#### Try it
There is one span to output from the data below: the lines starting at the line with "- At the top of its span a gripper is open" and ending at the line with "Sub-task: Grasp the". Output it exactly, ends included, nothing more.

#### Information shown
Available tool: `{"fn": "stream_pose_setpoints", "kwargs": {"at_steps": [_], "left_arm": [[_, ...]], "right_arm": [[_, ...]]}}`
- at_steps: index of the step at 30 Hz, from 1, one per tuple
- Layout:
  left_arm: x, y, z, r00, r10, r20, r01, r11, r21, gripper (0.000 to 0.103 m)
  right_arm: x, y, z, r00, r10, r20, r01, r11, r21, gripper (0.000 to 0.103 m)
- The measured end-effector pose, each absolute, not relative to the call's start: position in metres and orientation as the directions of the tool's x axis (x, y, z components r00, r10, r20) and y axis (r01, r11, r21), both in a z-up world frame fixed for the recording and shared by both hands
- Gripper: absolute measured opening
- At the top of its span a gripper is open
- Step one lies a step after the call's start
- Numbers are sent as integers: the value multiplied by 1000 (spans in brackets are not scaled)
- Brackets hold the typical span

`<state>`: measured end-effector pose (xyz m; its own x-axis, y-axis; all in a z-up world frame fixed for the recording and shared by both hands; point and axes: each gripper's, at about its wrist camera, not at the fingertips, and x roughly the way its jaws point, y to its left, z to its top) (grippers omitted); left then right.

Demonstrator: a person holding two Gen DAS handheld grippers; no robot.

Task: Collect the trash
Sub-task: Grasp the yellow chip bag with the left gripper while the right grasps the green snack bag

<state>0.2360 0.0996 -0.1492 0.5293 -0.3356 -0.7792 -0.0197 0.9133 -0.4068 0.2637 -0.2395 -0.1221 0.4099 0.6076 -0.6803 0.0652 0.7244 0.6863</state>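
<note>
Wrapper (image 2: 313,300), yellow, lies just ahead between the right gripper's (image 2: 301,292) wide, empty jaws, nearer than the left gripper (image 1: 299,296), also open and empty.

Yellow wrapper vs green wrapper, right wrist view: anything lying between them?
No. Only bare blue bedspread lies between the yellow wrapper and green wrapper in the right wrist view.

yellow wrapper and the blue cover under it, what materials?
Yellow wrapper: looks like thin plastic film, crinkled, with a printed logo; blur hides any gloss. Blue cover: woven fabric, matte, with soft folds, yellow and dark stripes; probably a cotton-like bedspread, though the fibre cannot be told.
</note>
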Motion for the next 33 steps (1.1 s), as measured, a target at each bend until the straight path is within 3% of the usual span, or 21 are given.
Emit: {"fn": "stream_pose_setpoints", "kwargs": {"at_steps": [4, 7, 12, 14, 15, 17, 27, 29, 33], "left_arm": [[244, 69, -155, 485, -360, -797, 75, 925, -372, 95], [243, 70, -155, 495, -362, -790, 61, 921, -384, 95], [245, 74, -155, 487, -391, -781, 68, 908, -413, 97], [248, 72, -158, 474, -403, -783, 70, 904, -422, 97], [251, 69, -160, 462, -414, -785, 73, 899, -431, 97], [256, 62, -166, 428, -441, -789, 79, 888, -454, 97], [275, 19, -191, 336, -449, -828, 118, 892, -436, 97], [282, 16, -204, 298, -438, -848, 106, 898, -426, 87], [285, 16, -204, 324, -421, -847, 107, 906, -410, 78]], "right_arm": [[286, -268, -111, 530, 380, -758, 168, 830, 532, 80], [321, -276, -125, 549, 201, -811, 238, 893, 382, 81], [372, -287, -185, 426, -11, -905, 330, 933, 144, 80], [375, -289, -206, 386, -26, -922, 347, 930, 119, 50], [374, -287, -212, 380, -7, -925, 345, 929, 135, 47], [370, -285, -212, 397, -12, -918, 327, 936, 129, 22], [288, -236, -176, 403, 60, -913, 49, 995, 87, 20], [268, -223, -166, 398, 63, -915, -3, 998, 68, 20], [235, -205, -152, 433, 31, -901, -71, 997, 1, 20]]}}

#### Your response
- At the top of its span a gripper is open
- Step one lies a step after the call's start
- Numbers are sent as integers: the value multiplied by 1000 (spans in brackets are not scaled)
- Brackets hold the typical span

`<state>`: measured end-effector pose (xyz m; its own x-axis, y-axis; all in a z-up world frame fixed for the recording and shared by both hands; point and axes: each gripper's, at about its wrist camera, not at the fingertips, and x roughly the way its jaws point, y to its left, z to its top) (grippers omitted); left then right.

Demonstrator: a person holding two Gen DAS handheld grippers; no robot.

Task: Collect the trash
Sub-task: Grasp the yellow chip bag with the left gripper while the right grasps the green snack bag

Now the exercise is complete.